» PROBLEM STATEMENT
Word for word, repeat the data; no picture should appear in the result.

» DATA PROVIDED
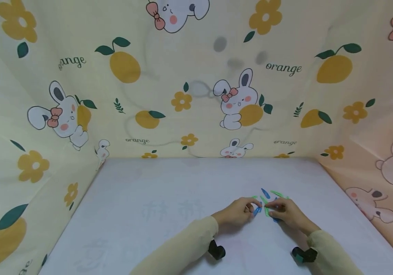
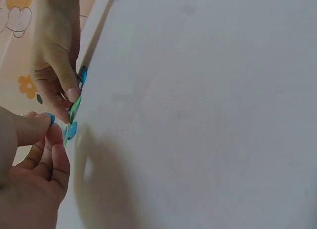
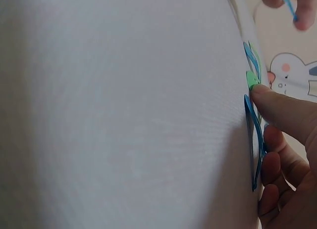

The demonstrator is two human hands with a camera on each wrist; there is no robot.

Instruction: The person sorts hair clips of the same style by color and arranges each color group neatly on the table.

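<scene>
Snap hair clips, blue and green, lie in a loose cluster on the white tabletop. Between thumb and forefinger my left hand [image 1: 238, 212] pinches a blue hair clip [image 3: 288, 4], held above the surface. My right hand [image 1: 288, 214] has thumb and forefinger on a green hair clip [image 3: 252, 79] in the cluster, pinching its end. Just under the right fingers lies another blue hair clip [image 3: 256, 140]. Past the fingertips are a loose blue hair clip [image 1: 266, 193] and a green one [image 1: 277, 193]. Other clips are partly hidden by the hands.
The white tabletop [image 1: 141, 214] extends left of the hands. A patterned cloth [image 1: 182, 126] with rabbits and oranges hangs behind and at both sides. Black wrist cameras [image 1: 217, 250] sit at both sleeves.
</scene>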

» ANSWER TO THE EXERCISE
The demonstrator is two human hands with a camera on each wrist; there is no robot.

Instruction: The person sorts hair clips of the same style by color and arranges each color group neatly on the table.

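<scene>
Snap hair clips, blue and green, lie in a loose cluster on the white tabletop. Between thumb and forefinger my left hand [image 1: 238, 212] pinches a blue hair clip [image 3: 288, 4], held above the surface. My right hand [image 1: 288, 214] has thumb and forefinger on a green hair clip [image 3: 252, 79] in the cluster, pinching its end. Just under the right fingers lies another blue hair clip [image 3: 256, 140]. Past the fingertips are a loose blue hair clip [image 1: 266, 193] and a green one [image 1: 277, 193]. Other clips are partly hidden by the hands.
The white tabletop [image 1: 141, 214] extends left of the hands. A patterned cloth [image 1: 182, 126] with rabbits and oranges hangs behind and at both sides. Black wrist cameras [image 1: 217, 250] sit at both sleeves.
</scene>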

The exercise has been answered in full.